Выбрать главу

— Вера, читая ваши стихи, поневоле задумываешься над "последними вопросами". Так что, сразу извините за глупость, но — что такое любовь?

— Это для начала? Ох. Есть целый ряд вопросов, которые задаешь себе поутру, перед тем как встать, и каждый раз на них заново отвечаешь. Что есть любовь — из этих вопросов. Так же как вопрос: что есть поэзия? Оказалось, что в разном возрасте ответы на эти вопросы совершенно не совпадают. Недавно только открылось, что есть "молочная" любовь, как есть молочные зубы, и любовь "коренная" — и между ними почти ничего общего. Надо было дожить до 33 лет, чтобы сделать это печальное открытие. И что та, "молочная", была только предисловием к настоящей. Обнаружилась дурная бесконечность: одна, другая, пятая, десятая. В "Хабанере со списком" из книжки "Второй язык" я попыталась написать свой "дон-жуанский" или, точнее, "карменский" список. Была такая бравая, озорная идея: вот я вам сейчас всем!. И вдруг оказалось, что это сделать невозможно, что в памяти ничего не осталось. Что опыт стерся практически бесследно и осталась одна глубокая печаль. Все кончилось плачем по утраченному времени, по тому, что близость оказалась приблизительной, и путь этот ни к чему не ведет. И я пыталась понять, зачем же все это было нужно, и поняла одну замечательную вещь. Что память не держит ничего лишнего. Все, что не идет к делу — сокращено, оно лишнее. А все случайное, нелепое — и зачем только я это помню? — ждет своего часа. Все замечательно.

"Я их не помню. Я не помню рук, которые с меня срывали платья, а платья — помню. Помню, скольких мук мне стоили забытые объятья, как не пускала мама, как дитя трагически глядело из манежа, как падала, набойками частя, в объятья вечера, и был он свеже — заваренным настоем из дождя вчерашнего и липовых липучек, которые пятнали, не щадя, наряд парадный, сексапильный, лучший и ту скамью, где, истово скребя ошметки краски, мокрая, шальная, я говорила: Я люблю тебя. Кому — не помню.
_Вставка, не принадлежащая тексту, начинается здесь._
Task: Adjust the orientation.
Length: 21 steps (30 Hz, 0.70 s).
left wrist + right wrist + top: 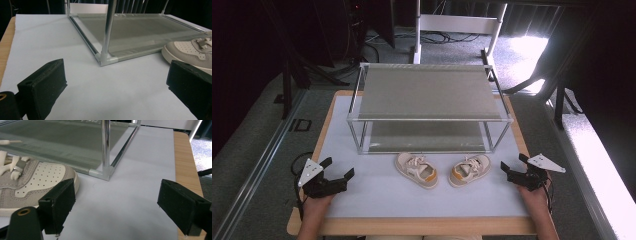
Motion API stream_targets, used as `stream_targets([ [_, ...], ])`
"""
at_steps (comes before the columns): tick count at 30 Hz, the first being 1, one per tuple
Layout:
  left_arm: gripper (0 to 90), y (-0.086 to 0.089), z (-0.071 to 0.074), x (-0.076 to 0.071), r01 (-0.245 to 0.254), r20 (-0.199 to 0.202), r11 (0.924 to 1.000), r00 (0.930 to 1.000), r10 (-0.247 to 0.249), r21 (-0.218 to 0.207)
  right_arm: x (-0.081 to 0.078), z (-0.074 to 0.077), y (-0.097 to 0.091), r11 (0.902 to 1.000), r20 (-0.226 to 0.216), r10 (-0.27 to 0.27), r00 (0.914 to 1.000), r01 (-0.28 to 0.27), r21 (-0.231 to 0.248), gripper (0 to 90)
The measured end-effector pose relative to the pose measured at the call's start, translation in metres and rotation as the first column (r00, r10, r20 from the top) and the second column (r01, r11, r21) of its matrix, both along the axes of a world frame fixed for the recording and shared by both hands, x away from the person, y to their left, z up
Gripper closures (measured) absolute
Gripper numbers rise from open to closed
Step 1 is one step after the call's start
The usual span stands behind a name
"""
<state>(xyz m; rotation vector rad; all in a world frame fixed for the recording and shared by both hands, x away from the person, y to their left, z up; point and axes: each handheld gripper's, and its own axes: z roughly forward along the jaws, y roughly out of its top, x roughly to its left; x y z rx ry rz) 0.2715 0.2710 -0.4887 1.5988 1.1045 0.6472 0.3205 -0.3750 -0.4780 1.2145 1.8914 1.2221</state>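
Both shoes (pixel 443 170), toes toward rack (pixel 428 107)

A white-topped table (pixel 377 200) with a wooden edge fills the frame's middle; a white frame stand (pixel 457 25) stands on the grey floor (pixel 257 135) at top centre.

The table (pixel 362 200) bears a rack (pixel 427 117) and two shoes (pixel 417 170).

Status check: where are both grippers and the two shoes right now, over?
Left gripper open, nothing between its fingers. Right gripper open, empty. Two shoes, left shoe and right shoe, on the mat before the rack, untouched. Path clear.
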Motion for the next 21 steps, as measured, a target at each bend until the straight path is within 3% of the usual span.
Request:
stream_targets([
  [9,2.4,-0.002,0.0,0.0,0.014,-0.007,0.9998,0.9999,-0.014,0.012,0.0,0.0,0.0,1.0,-0.001,0.001,1.0,-0.001,-0.001,14.2],
  [15,2.4,-0.005,0.001,0.001,0.034,-0.039,0.9987,0.9987,-0.032,0.038,0.0,0.0,0.0,1.0,-0.001,0.001,1.0,-0.001,0.002,14.2],
  [21,2.4,-0.013,0.007,0.002,0.103,-0.08,0.9931,0.9919,-0.099,0.055,0.0,0.0,0.0,1.0,-0.003,0.001,1.0,-0.001,0.002,14.2],
])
Для чего — не знаю. "

— Любовь, растаяв, проросла стихами?

— Путь к себе начался с эротических стихов. Прикладные стихи: я их писала на записочках и оставляла на подушке, уходя от любовников. Вроде того, как самурай, приходя со свидания, тут же писал возлюбленной записку со словами: "Как было классно!", привязывал к цветку, и слуга все это ей относил. Кое что даже вошло в книжку "Небесное животное", где самое древнее стихотворение: "Нежным по нежному писаны лучшие строки: / кончиком языка моего — по твоему небу, / по груди твоей, почерком бисерным, по животу. / Нет же, любимый мой, я написала о

тихом! / Можно губами сотру / твой восклицательный знак?" Оно из тех записок. Характерно, что голос ставился именно на этом. Когда певцу "ставят голос", первая задача — углубить дыхание как можно ниже. Опустить голос. Как говорит моей старшей дочери педагог по пению: "Наташа, опирай на матку!" Как я оперла на матку, так все и зазвучало.

— Любовная поэзия стала средством овладения собой как инструментом?

— В вокале что происходит. Есть связки, вот они, в горле. Ты должен как можно более увеличить это звучащее пространство вниз, и тогда голос на столько же уходит вверх. Ты присоединяешь к себе голосом свои собственные органы. И в человеке начинает резонировать, звучать практически всё. В идеале — от пяток до затылка и выше. Вот ты — целый. Ты абсолютно свободна, можешь петь тончайшие вещи. Возникает такой тонкий-тонкий голосовой флажолет, когда вообще непонятно, где звучит и что поет. Ты вся звучишь. У поэта — все то же самое, понимаемое как метафора.

"Не просто из тишины — из недопустимости речи, из чувства, что речи нужны затем, чтобы чувства калечить, из муки, что слово — не меч разящий, но выстрел картечью, из страха, что всякая речь — симптом недержания речи, — высовывается строка, как яблоко из червяка. " "Понять свою архитектуру, на коже вычертить чертеж и выяснить: губа не дура, рука не дура, грудь не дура, натура — та совсем не дура, коль скоро в ногу с ней идешь. Понять себя как партитуру и выяснить: не хватит кож".

— Но каково это — быть звучанием?

— После того, как ты научился, ты уже не можешь не петь. Это уже твой образ жизни. Если ты два дня не писал стихи, ты болен физически. У тебя ничего не работает, ты умираешь, тебе отказывает организм. И все это происходит с такой неотвратимостью, что тошно. Когда ты поймешь, что ничего нет, кроме этой ямы, тогда только ты начинаешь из нее вылезать.